Dataset extract
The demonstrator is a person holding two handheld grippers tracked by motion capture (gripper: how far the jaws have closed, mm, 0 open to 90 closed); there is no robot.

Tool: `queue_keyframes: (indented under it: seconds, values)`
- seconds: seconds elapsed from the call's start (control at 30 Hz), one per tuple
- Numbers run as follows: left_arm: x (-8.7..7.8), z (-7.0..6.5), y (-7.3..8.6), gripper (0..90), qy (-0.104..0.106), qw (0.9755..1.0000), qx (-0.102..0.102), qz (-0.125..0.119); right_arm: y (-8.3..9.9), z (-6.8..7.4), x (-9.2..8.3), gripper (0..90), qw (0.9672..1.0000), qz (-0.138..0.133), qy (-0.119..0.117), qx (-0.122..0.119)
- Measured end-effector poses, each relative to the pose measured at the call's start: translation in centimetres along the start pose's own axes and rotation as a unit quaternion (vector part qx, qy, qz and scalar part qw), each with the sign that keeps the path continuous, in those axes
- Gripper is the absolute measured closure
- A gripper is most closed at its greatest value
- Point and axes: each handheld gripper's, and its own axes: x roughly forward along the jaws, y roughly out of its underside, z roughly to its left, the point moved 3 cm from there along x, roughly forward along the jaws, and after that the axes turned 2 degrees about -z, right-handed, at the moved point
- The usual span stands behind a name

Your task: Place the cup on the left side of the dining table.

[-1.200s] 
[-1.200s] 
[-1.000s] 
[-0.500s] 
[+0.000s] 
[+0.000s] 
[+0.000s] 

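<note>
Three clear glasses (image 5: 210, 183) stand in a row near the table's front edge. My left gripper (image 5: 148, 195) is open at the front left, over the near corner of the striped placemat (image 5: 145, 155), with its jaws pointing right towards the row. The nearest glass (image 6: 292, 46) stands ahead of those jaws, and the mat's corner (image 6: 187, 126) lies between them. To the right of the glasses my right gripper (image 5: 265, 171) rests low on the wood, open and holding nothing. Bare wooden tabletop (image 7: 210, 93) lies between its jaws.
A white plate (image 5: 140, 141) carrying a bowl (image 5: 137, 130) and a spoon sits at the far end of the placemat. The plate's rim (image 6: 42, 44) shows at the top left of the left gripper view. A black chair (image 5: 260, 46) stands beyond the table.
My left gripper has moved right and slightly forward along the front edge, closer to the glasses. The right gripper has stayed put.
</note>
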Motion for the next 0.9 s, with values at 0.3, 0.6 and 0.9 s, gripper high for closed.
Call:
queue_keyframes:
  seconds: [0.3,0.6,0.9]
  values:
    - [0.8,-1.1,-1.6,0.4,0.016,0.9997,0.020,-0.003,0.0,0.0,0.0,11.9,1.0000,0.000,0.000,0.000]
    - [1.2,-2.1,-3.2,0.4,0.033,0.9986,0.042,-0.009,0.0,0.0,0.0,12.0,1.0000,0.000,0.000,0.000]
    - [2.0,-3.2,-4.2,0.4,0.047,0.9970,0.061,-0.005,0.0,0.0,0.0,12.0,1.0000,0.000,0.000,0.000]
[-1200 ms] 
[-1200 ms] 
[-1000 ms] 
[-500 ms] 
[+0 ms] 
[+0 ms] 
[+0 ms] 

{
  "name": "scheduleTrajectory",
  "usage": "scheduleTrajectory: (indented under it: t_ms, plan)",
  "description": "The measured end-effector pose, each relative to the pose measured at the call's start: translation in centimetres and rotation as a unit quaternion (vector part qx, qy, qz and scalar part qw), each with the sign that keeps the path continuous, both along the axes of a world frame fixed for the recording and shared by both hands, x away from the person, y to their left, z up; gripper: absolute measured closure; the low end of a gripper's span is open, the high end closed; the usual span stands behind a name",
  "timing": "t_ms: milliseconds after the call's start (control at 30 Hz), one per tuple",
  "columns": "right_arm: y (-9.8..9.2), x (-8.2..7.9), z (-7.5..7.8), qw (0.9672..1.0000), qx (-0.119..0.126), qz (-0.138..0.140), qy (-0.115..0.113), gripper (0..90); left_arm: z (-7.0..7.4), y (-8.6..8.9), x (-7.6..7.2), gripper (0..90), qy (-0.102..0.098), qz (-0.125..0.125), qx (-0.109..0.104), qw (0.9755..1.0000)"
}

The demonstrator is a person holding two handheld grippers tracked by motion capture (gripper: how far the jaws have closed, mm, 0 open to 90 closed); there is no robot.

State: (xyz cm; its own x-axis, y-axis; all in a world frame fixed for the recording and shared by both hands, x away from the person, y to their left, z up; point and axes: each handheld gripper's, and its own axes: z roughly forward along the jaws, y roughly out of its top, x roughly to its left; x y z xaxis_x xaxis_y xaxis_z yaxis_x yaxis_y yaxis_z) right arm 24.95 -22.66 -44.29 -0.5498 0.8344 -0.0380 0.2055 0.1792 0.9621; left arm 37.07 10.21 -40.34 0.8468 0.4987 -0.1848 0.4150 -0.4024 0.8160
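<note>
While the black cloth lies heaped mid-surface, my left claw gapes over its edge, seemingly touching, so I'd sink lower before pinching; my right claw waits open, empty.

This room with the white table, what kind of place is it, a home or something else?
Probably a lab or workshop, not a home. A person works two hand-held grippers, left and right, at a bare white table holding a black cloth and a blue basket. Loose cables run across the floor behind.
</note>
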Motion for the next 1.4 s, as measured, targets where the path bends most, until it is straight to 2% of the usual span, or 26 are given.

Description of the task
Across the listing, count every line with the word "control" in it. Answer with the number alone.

Response to this exercise
2